Kesatuan yang melingkupi kedua hal ini "perjanjian-perjanjian" terlihat jelas dari banyaknya
kutipan, istilah-istilah, dan konsep-konsep Perjanjian Lama yang terkandung dalam
Perjanjian Baru. Kita dapat menyebut Perjanjian Baru sebagai suatu penafsiran berkelanjutan
atas Perjanjian Lama dengan penekanan yang baru. Seperti yang akan kita lihat nanti, justru
hal-hal inilah yang tafsir-tafsir yang berperan besar dalam liturgi, khususnya liturgi hari raya.

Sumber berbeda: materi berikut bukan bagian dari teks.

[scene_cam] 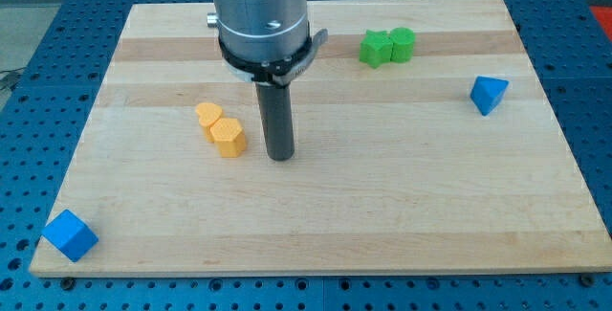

LITURGI KONVENSIONAL MAKNA TEOLOGIS DARI UNSURUNSUR LITURGI


MULAI DARI AWAL SAMPAI AKHIR
Makna teologis dari liturgi konvensional adalah untuk memfasilitasi komunikasi dan
persekutuan dengan Allah, mengajarkan ajaran iman, memperingati peristiwa-peristiwa
penting dalam sejarah keagamaan, dan memberikan bimbingan moral kepada jemaat. Setiap
denominasi atau gereja tradisi mungkin memiliki nuansa dan penekanan yang berbeda dalam
liturgi mereka, tetapi intinya adalah memuliakan dan menyembah Allah serta memperkuat
iman jemaat.

LITURGIKA ETNIS DAN KONTEKSTUAL


Liturgika Etnis dalam Kekristenan adalah bahwa pengaruh budaya, bahasa, dan tradisi etnis
memainkan peran penting dalam cara gereja-gereja Kristen merayakan ibadah mereka. Ini
menciptakan keragaman dan kekayaan dalam ekspresi iman Kristen di seluruh dunia.
Liturgika Etnis adalah salah satu cara yang penting dalam Kekristenan untuk menggabungkan
iman Dengan budaya, menciptakan pengalaman iman yang lebih relevan dan mendalam bagi
komunitas gereja yang beragam di seluruh dunia. Secara epistemologis, liturgika kontekstual
adalah disiplin teologis yang mengkaji dan memahami pengetahuan dan pemahaman kita
tentang ibadah, peribadatan, dan ritual dalam konteks agama Kristen dengan penekanan pada
relevansi dan keterlibatan dalam konteks sosial, budaya, dan sejarah tertentu. Ini melibatkan
penyelidikan tentang bagaimana pengetahuan tentang liturgi kontekstual diperoleh,
dipertahankan, dan berkembang dari sudut pandang epistemologi.